**WORK TO COMPLETE:** Would you please output, word for word, the span of the listing below that opens on the line containing "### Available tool" and closes on the line containing "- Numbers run"? Include both ends and nothing more.

● ● ● ● ● ● ●

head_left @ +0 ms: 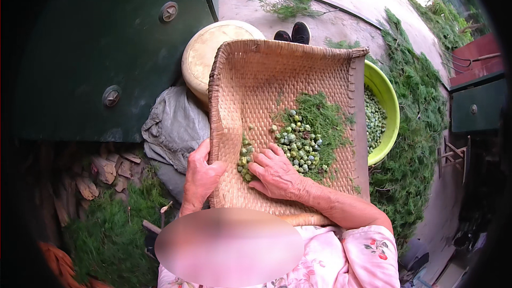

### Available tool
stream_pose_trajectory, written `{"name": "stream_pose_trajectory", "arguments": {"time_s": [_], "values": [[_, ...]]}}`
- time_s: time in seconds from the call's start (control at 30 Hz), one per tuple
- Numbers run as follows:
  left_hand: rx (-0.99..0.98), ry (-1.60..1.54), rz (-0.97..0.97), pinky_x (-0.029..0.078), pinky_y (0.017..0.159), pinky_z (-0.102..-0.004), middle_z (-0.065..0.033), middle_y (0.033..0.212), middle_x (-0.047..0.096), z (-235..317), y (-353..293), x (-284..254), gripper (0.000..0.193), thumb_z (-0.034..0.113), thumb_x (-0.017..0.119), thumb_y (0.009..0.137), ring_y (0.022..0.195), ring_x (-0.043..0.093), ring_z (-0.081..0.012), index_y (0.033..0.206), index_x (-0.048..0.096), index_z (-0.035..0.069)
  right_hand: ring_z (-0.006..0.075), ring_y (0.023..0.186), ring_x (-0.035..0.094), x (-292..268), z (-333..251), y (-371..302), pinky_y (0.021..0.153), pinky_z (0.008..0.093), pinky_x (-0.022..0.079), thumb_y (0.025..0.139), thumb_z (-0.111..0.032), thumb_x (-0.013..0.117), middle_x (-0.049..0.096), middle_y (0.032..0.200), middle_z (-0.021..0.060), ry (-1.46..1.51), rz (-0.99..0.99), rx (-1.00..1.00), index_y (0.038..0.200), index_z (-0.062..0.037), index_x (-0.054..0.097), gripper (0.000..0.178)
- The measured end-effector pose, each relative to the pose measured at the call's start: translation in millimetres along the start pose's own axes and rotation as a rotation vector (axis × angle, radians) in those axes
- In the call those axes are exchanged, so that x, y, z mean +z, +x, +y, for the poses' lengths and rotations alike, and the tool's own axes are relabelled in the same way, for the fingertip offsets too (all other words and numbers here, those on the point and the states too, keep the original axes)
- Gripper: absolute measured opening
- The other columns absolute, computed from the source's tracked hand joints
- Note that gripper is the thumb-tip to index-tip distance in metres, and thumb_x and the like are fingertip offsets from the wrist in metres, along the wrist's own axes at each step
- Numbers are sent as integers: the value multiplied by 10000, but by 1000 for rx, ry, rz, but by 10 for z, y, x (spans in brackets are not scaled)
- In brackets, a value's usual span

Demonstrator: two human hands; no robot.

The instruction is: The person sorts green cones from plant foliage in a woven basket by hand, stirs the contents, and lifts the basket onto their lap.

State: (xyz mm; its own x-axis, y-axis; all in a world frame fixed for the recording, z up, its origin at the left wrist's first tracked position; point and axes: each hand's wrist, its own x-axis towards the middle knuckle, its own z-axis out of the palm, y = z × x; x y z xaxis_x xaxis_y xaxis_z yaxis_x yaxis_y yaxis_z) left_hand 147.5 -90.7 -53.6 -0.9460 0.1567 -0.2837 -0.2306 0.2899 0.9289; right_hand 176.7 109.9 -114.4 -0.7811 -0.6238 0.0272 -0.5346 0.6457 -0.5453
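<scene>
A woven winnowing basket (282,80) with a bound rim lies in front of me. My left hand (202,175) grips its left rim, thumb on the inner side. Inside, small round green cones (300,144) form a heap beside feathery green sprigs (324,120). My right hand (278,173) rests palm down on the weave at the heap's left edge, fingers apart and slightly bent. A few more cones (245,157) lie between that hand and the basket's left wall. What is under the right palm is hidden.
A lime-green tub (392,109) full of similar cones stands right of the basket. Cut green branches (410,122) cover the ground beyond it. A pale round drum (205,53), a grey sack (176,122) and a dark green door (101,48) are at left, with split firewood (104,169) below.
</scene>
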Motion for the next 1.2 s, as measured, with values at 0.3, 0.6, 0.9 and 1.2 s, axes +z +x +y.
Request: {"name": "stream_pose_trajectory", "arguments": {"time_s": [0.3, 0.6, 0.9, 1.2], "values": [[12, 20, 15, 463, 746, -224, -54, 925, 637, -7, -17, -69, 411, -54, 467, 674, 827, 570, -79, 1073, 565, -56, 302, 1247, 413, -288, 612, -234, 1088, 577, 194, 718, -219, 719, 491, 1263, 94, -236, 261, 61, 1048, -121, 583, 371], [3, 66, 8, 456, 771, -222, -59, 954, 637, 11, -33, -54, 437, -54, 460, 676, 841, 574, -90, 1102, 559, -57, 367, 1303, 333, -189, 1278, -225, 1088, 542, 204, 750, -219, 685, 389, 1376, 185, -126, 591, 445, 1198, -128, 563, 474], [16, 22, 51, 432, 784, -214, -54, 961, 618, -18, -29, 0, 452, -38, 465, 645, 849, 550, -97, 1085, 564, -69, 326, 1234, 465, -233, 1091, 422, 992, 384, 429, 770, -105, 707, 445, 1380, 126, 401, 226, 145, 1267, -112, 517, 532], [8, 41, 53, 465, 733, -248, -50, 879, 621, -101, -29, -40, 341, -41, 474, 687, 797, 561, -97, 1018, 554, -55, 383, 1309, 322, -149, 463, -17, 1084, 538, 236, 773, -258, 696, 395, 1389, 154, -88, 327, 122, 1260, -105, 512, 543]]}}
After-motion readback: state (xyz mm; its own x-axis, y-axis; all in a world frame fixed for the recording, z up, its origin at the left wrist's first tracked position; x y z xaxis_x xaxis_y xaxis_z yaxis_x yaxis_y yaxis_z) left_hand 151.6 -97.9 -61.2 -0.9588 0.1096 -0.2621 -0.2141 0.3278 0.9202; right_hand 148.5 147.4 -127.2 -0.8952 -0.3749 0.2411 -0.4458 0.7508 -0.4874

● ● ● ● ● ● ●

**TASK OUTPUT:**
### Available tool
stream_pose_trajectory, written `{"name": "stream_pose_trajectory", "arguments": {"time_s": [_], "values": [[_, ...]]}}`
- time_s: time in seconds from the call's start (control at 30 Hz), one per tuple
- Numbers run as follows:

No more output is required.